__Work to complete__
All entries should be output exactly as they stand.

__Given entries__
▼

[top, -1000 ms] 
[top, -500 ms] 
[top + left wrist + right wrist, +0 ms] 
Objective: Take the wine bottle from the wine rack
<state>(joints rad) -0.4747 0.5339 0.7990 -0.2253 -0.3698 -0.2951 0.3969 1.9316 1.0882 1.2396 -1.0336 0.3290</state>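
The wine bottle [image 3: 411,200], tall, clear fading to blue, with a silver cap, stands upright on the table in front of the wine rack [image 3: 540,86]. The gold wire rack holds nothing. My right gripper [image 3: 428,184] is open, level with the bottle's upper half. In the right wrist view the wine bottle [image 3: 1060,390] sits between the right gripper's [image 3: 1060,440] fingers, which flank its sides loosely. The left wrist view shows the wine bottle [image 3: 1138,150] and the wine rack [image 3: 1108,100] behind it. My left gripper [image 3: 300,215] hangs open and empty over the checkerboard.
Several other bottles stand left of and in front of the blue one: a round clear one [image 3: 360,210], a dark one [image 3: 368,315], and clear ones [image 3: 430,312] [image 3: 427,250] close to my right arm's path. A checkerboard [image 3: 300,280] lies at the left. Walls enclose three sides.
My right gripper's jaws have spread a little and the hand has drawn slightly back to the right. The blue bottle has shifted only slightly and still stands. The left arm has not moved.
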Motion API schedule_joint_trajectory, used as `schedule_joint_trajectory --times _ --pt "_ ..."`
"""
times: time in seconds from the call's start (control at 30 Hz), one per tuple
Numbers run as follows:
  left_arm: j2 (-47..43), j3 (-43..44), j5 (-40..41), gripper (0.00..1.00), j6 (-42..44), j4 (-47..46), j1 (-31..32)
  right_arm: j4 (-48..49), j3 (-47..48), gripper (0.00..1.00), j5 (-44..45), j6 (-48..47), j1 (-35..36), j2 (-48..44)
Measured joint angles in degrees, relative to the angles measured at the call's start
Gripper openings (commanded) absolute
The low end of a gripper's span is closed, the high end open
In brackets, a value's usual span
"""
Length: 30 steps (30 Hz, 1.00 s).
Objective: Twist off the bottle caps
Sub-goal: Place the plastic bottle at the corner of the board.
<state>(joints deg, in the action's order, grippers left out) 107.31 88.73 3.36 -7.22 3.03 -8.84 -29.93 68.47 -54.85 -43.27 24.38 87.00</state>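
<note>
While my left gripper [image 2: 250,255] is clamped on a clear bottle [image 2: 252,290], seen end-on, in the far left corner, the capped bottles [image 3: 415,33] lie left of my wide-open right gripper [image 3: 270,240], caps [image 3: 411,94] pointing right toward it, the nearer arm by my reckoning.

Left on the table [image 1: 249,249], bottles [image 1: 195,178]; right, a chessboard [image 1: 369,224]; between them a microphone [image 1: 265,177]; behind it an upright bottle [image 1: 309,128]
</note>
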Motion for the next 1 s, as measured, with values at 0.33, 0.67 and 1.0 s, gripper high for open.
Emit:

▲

__Exercise solution__
[top, -1000 ms] 
[top, -500 ms] 
[top + left wrist + right wrist, +0 ms] 
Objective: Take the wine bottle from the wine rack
<state>(joints rad) -0.4747 0.5339 0.7990 -0.2253 -0.3698 -0.2951 0.3969 1.9316 1.0882 1.2396 -1.0336 0.3290</state>
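The wine bottle [image 3: 411,200], tall, clear fading to blue, with a silver cap, stands upright on the table in front of the wine rack [image 3: 540,86]. The gold wire rack holds nothing. My right gripper [image 3: 428,184] is open, level with the bottle's upper half. In the right wrist view the wine bottle [image 3: 1060,390] sits between the right gripper's [image 3: 1060,440] fingers, which flank its sides loosely. The left wrist view shows the wine bottle [image 3: 1138,150] and the wine rack [image 3: 1108,100] behind it. My left gripper [image 3: 300,215] hangs open and empty over the checkerboard.
Several other bottles stand left of and in front of the blue one: a round clear one [image 3: 360,210], a dark one [image 3: 368,315], and clear ones [image 3: 430,312] [image 3: 427,250] close to my right arm's path. A checkerboard [image 3: 300,280] lies at the left. Walls enclose three sides.
My right gripper's jaws have spread a little and the hand has drawn slightly back to the right. The blue bottle has shifted only slightly and still stands. The left arm has not moved.
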Motion API schedule_joint_trajectory, used as `schedule_joint_trajectory --times _ --pt "_ ..."`
"""
times: time in seconds from the call's start (control at 30 Hz), one per tuple
Numbers run as follows:
  left_arm: j2 (-47..43), j3 (-43..44), j5 (-40..41), gripper (0.00..1.00), j6 (-42..44), j4 (-47..46), j1 (-31..32)
  right_arm: j4 (-48..49), j3 (-47..48), gripper (0.00..1.00), j5 (-44..45), j6 (-48..47), j1 (-35..36), j2 (-48..44)
Measured joint angles in degrees, relative to the angles measured at the call's start
Gripper openings (commanded) absolute
The low end of a gripper's span is closed, the high end open
In brackets, a value's usual span
"""
Length: 30 steps (30 Hz, 1.00 s).
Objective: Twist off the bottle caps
Sub-goal: Place the plastic bottle at the corner of the board.
<state>(joints deg, in the action's order, grippers left out) 107.31 88.73 3.36 -7.22 3.03 -8.84 -29.93 68.47 -54.85 -43.27 24.38 87.00</state>
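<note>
While my left gripper [image 2: 250,255] is clamped on a clear bottle [image 2: 252,290], seen end-on, in the far left corner, the capped bottles [image 3: 415,33] lie left of my wide-open right gripper [image 3: 270,240], caps [image 3: 411,94] pointing right toward it, the nearer arm by my reckoning.

Left on the table [image 1: 249,249], bottles [image 1: 195,178]; right, a chessboard [image 1: 369,224]; between them a microphone [image 1: 265,177]; behind it an upright bottle [image 1: 309,128]
</note>
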Motion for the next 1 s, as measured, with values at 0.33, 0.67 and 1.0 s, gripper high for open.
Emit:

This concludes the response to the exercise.